Logotype for Graphic Packaging Holding Company

Graphic Packaging Company (GPK) Q4 2024 earnings summary

Event summary combining transcript, slides, and related documents.

Logotype for Graphic Packaging Holding Company

Q4 2024 earnings summary

8 Jul, 2026

Executive summary

  • Delivered $8.81 billion in sales and $1.7 billion adjusted EBITDA for 2024, with margins at 19.1% and adjusted EPS of $2.49; Q4 sales were $2.1 billion, adjusted EBITDA $404 million, and margins 19.3%.

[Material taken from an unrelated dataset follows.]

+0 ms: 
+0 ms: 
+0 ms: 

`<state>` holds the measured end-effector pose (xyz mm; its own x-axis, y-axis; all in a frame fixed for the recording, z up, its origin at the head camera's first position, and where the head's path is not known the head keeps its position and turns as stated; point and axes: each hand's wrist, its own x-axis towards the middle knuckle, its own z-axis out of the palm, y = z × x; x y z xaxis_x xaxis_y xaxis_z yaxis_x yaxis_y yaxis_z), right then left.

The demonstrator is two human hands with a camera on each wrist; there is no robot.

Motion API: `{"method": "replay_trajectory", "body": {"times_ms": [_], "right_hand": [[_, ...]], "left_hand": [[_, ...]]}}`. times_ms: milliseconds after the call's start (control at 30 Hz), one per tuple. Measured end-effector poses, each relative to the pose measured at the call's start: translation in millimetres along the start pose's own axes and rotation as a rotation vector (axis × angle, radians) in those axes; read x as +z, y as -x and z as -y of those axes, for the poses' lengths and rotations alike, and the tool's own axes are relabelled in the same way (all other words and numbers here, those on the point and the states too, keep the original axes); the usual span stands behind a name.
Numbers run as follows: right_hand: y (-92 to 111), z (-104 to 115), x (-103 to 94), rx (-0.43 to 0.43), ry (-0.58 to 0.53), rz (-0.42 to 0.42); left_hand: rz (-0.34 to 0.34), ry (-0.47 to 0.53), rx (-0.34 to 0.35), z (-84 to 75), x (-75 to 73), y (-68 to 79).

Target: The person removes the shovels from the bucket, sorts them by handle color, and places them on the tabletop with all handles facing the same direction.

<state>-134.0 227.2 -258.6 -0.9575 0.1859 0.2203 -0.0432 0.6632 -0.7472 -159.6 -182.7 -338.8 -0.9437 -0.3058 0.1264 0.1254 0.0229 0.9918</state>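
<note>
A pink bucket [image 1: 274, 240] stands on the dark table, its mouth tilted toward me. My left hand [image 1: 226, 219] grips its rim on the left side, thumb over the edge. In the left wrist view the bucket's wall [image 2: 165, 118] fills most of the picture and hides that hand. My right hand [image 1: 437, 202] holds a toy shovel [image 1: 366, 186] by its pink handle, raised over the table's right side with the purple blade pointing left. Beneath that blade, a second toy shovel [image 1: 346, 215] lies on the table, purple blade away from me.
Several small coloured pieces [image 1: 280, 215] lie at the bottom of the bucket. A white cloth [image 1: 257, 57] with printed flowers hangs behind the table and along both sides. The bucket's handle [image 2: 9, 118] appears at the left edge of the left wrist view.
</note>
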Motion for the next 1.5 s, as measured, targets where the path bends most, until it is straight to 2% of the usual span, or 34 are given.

  • Launched Vision 2030, focusing on innovation, execution, sustainability, and culture, with major investments like the Waco, Texas, recycled paperboard facility on track for Q4 2025 startup.

  • Divested Augusta, Georgia, facility, shifting 95% of sales to high-value consumer packaging, improving environmental footprint through renewable energy initiatives, and executing a Virtual Power Purchase Agreement in Europe.

  • Returned to volume growth in the second half of 2024, with full-year volumes down 1% but Q4 up 1%; innovation sales growth reached $205 million for the year.

  • Repurchased 2% of shares, returned $322 million to shareholders, and board approved a 10% dividend increase for 2025.

Financial highlights

  • FY 2024 net sales $8.81 billion, down 7% year-over-year; Q4 net sales $2.10 billion, down 7%.

  • Adjusted EBITDA for 2024 was $1.68 billion (19.1% margin), down $194 million; Q4 $404 million (19.3% margin), down $53 million.

  • Adjusted EPS for 2024 was $2.49, down $0.42; Q4 $0.59, down $0.16.

  • Divestiture of Augusta and lower open market bleached paperboard sales reduced reported sales by $389 million for the year.

  • Net debt ended at $5.05 billion with net leverage of 3.0x at year-end.

Outlook and guidance

  • 2025 sales expected at $8.6–$8.8 billion; Adjusted EBITDA $1.66–$1.76 billion; Adjusted EPS $2.48–$2.73, including FX headwinds.

  • Capital spending for 2025 projected at ~$700 million, with further reduction to 5% of sales from 2026 onward.

  • Innovation sales growth targeted at least 2% of sales.

  • Multi-year cash flow expansion cycle anticipated, with excess cash targeted for dividends, share repurchases, deleveraging, and tuck-in M&A.

  • Foreign exchange expected to be a $120 million sales and $20 million EBITDA headwind in 2025.